Raúl González y David Belenguer, Padrinos de la Asociación Raúl González y David Belenguer, Padrinos de la Asociación

Genética, fisiopatología, diagnóstico y detección de la MLD

Genética y Fisiopatología

La leucodistrofia metacromática es ocasionada por una mutación del gen ARSA localizado en el cromosoma 22 (22q). Este gen codifica para la arilsulfatasa A, enzima ubicada en el lisosoma de la célula y responsable de la degradación de los sulfátidos, importante componente lipídico de la mielina. Actualmente, han sido identificadas más de 115 mutaciones del gen ARSA.

El mal funcionamiento de la enzima ARSA se traduce por una acumulación de los sulfátidos en el sistema nervioso central y periférico que es responsable de la desmielinización. Aún resta determinar el mecanismo preciso que conduce a esta desmielinización. La forma infantil se caracteriza por un alto déficit, e incluso por la ausencia de actividad de la arilsulfatasa A. En la forma juvenil, el déficit enzimático y el exceso de sulfátidos son menos importantes pero están siempre presentes. En cambio, en la forma adulta, hay actividad residual de la enzima.

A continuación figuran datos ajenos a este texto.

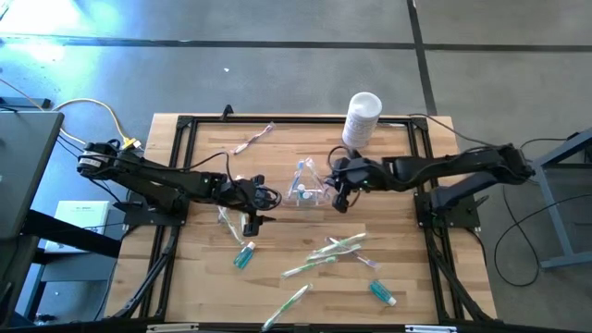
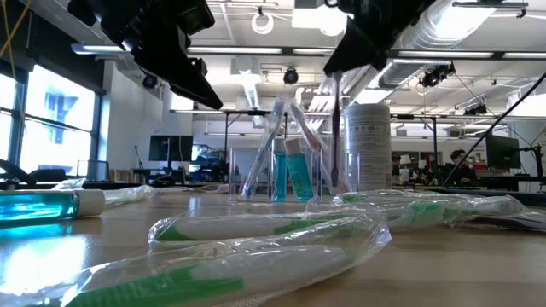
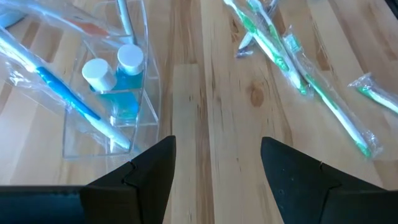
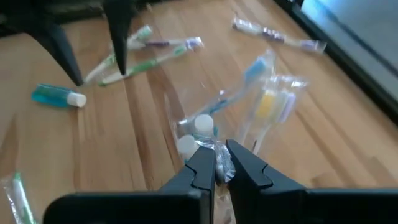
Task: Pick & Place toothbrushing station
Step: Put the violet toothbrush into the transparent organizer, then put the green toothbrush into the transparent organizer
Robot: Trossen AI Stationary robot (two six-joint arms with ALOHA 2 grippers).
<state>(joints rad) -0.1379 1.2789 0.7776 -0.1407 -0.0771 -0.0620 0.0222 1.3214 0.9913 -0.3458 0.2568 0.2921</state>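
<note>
The left gripper (image 1: 252, 205) reaches in low over the table, fingers spread and empty, just left of the clear cup (image 1: 306, 188). The cup holds 2 teal tubes (image 3: 122, 81) and wrapped toothbrushes. The right gripper (image 1: 339, 191), reaching in from the right, pinches a toothbrush wrapper (image 4: 222, 160) at the cup.

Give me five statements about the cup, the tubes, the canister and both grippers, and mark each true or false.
1. The clear cup holds two teal tubes. True.
2. The left gripper is shut on a tube. False: it is open and empty.
3. The right gripper pinches a wrapped toothbrush over the cup. True.
4. The white canister lies on its side. False: it stands upright.
5. Every teal tube is in the cup. False: loose tubes lie on the table.
</note>
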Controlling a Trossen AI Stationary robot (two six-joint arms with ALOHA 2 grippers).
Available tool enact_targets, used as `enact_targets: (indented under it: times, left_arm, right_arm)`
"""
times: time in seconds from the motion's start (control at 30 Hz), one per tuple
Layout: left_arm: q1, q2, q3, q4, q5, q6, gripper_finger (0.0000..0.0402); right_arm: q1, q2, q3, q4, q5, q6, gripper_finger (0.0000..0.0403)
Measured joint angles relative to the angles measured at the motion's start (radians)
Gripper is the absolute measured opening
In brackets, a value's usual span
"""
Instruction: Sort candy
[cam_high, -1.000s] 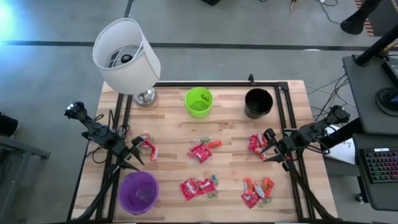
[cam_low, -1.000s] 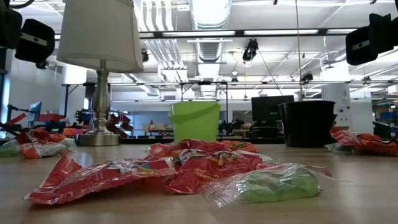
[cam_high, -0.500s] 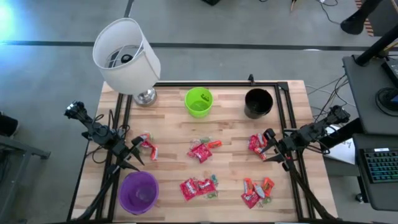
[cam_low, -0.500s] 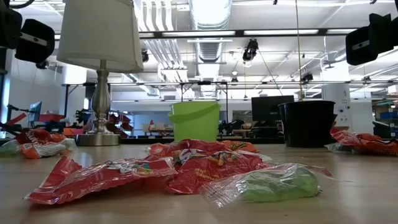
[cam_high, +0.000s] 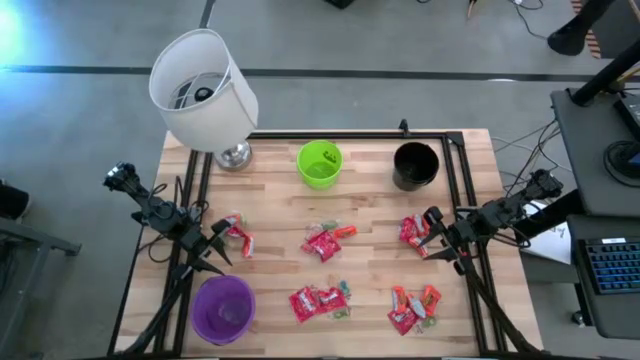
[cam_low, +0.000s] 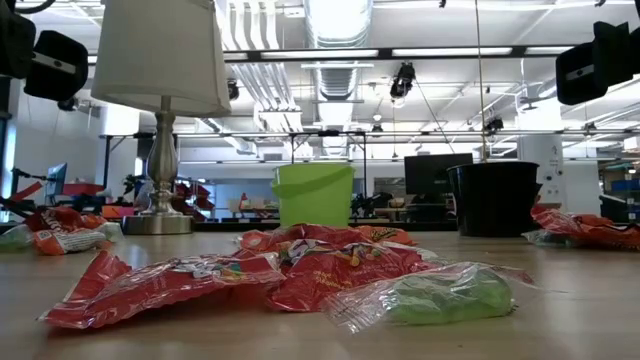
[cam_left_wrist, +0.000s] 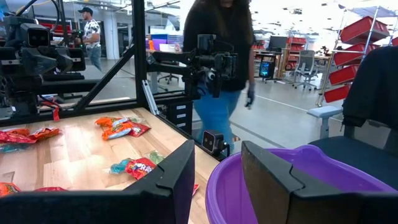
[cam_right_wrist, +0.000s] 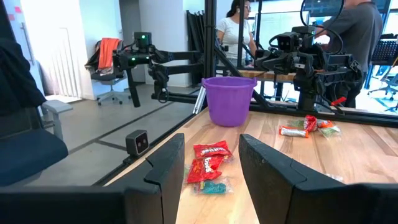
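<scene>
The candy lies in small clusters across the middle and near part of the wooden table: thin, crinkly packets, likely light and slippery, so probably best pinched across a flat wrapper edge. The left gripper hovers between a red packet and the purple cup, fingers parted and empty. The right gripper sits just beside another cluster, likewise parted and empty.

Lamp over table's far-left corner
</scene>
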Motion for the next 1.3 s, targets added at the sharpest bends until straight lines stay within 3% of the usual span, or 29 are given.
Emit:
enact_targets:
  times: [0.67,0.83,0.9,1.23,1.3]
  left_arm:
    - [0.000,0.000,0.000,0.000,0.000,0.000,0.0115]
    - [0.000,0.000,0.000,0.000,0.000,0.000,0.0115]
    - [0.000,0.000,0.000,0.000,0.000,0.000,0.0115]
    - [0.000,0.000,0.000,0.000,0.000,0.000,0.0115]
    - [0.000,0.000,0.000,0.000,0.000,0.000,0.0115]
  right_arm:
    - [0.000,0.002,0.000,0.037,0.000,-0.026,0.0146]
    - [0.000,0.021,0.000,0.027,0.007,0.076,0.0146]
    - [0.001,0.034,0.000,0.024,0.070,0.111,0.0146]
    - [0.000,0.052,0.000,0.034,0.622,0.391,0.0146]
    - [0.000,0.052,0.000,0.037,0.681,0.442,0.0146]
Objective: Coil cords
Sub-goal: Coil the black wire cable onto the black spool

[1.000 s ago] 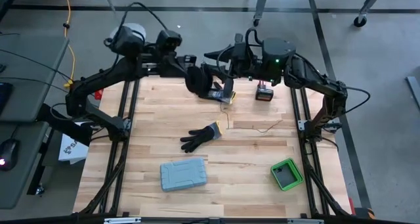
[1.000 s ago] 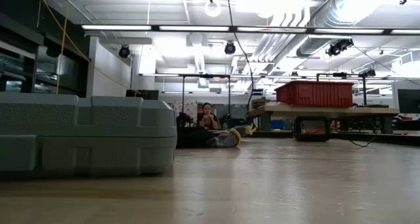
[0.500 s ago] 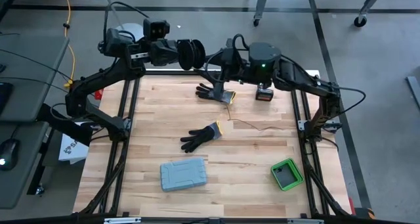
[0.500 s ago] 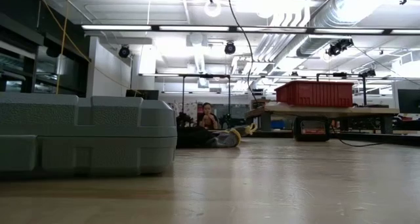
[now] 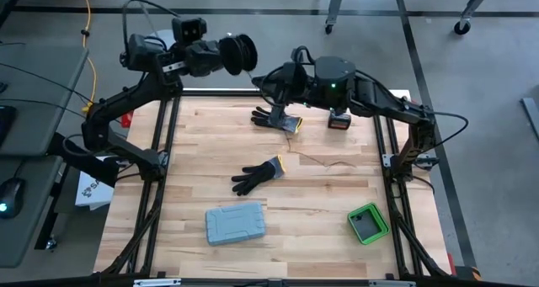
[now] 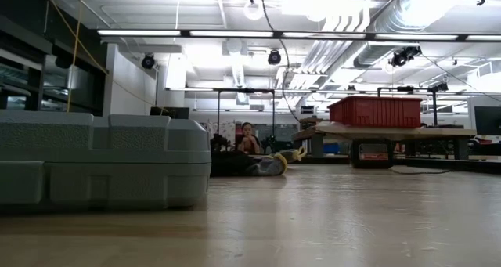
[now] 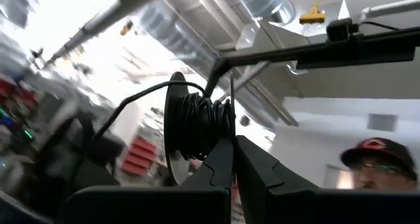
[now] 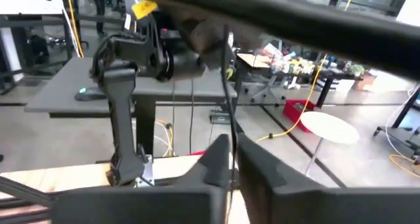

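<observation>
Looking at one cord (image 5: 253, 68) in two parts here. Got a black coil (image 5: 242, 53) wound tight and held up in the air past the far edge of the table (image 5: 194, 152). Also got a loose strand (image 5: 328, 162) lying on the wood, near the two black gloves (image 5: 257, 176).

Clamped shut on the coil with the left gripper (image 5: 226, 56), plain as day in the left wrist view (image 7: 231, 152). Pinched close on the thin line with the right gripper (image 5: 268, 82), just beside the coil and slightly nearer the table. Hard to be fully sure, but judging by the right wrist view (image 8: 230, 148), with the wire running up between the fingers, calling it a grip.

Worried mostly about tension. Pulling too hard on a wire this thin could tug turns off the coil, or drag the strand across the far glove and snag there. Letting the pinch slip means slack, and then sloppy loops sliding off the side of the winding. Could also cross the two arms, working this close together.

As for direction: coil axis roughly level, pointing sideways toward the right arm, so turns stacked left to right. Loose strand lying long-ways across the table, side to side along the planks, with a slight wiggle.
</observation>
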You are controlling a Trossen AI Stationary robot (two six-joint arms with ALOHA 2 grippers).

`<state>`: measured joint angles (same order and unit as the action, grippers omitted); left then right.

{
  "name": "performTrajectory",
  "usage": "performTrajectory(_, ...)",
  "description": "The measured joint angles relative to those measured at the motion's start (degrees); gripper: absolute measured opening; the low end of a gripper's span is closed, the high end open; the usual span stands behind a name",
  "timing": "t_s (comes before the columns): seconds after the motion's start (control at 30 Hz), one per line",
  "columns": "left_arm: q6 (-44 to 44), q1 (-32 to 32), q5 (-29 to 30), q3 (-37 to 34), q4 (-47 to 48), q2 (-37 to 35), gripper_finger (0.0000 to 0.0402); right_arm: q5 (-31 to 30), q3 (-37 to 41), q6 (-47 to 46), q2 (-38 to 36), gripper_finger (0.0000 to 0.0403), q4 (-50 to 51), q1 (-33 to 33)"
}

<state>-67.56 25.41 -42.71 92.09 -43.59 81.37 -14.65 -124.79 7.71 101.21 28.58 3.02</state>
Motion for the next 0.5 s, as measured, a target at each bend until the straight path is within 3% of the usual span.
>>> performTrajectory(0.5,11.17,3.89,11.19,0.04,0.13,-1.47,0.0001,0.59,0.00,-4.88,0.72,0.0000,0.56,-2.22)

En muy pocos casos se han descrito mutaciones del gen SAP-B, localizado en el cromosoma 10 (10q21-22). El SAP-B es el activador de la enzima necesaria para la degradación de los sulfátidos. Las mutaciones son responsables de una leucodistrofia metacromática con déficit de activador, enfermedad cuyo cuadro clínico es el de una leucodistrofia metacromática clásica infantil o juvenil. En este caso, la arilsulfatasa A es normal, pero hay sobrecarga de sulfátidos.

Diagnóstico y Detección

El diagnóstico se basa en la manifestación del déficit enzimático de ARSA mediante una simple extracción de sangre. Este diagnóstico debe ser confirmado mediante la biopsia de un nervio sensitivo y por la presencia de un exceso de sulfátidos en la orina. También pueden realizarse una IRM y un electromiograma. En las familias de riesgo, el diagnóstico prenatal puede efectuarse en la décima semana de embarazo.